## What to work on
Leaving out the pictures, return word for word the stretch of entries below from the line holding "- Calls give" through the line holding "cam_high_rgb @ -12".

[[ Dataset extract open ]]

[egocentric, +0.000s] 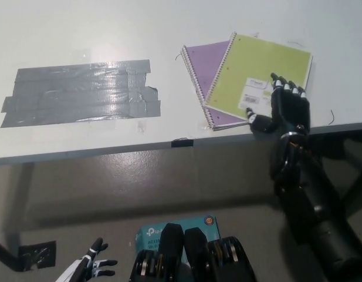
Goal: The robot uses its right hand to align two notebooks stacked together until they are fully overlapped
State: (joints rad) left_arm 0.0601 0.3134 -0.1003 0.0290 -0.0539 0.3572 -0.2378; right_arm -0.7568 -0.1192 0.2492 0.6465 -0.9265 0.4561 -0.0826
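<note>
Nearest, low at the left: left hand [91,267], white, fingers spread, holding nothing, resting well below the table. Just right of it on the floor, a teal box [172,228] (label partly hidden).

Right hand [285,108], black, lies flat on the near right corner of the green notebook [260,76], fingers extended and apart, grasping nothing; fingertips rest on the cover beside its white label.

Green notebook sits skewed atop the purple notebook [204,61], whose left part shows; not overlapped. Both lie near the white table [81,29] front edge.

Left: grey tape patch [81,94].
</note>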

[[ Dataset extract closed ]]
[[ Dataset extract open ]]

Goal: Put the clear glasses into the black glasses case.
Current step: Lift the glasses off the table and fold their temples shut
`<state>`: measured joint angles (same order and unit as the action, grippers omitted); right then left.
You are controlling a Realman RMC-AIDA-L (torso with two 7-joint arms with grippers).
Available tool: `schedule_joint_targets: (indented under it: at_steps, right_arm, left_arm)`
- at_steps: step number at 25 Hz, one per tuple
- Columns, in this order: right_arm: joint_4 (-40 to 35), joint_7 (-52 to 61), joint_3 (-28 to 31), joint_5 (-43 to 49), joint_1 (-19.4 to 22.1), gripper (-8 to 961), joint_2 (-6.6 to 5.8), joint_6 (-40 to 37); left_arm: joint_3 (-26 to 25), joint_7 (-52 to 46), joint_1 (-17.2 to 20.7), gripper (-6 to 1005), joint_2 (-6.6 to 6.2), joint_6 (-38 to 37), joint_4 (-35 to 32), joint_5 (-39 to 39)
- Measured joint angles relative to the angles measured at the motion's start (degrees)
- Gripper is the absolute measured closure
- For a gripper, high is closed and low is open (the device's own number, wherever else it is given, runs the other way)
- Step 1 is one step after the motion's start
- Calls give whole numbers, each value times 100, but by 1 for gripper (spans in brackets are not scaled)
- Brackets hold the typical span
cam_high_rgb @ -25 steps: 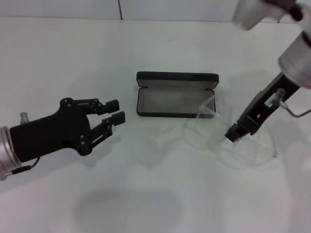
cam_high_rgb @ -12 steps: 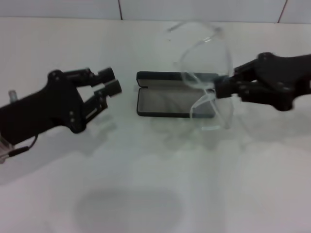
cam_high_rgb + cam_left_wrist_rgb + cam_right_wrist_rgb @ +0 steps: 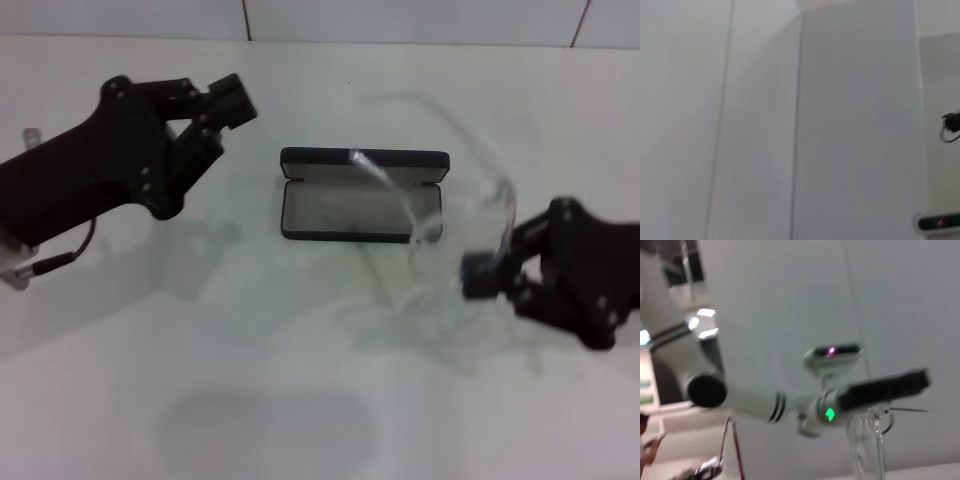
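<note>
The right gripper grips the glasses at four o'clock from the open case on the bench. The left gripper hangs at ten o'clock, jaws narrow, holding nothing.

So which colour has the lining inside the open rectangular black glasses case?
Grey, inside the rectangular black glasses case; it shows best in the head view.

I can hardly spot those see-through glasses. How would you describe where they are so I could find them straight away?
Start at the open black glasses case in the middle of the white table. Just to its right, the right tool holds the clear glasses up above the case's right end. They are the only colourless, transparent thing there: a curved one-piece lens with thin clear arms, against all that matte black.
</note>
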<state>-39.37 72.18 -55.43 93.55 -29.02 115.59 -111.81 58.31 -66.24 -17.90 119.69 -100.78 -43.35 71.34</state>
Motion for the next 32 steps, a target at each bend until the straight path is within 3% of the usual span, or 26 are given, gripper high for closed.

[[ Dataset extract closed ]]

## Solution below
- Calls give whole numbers, each value times 100, but by 1 for gripper (spans in brackets are not scaled)
- Brackets hold the typical span
cam_high_rgb @ -25 steps: 
cam_high_rgb @ -12 steps: 

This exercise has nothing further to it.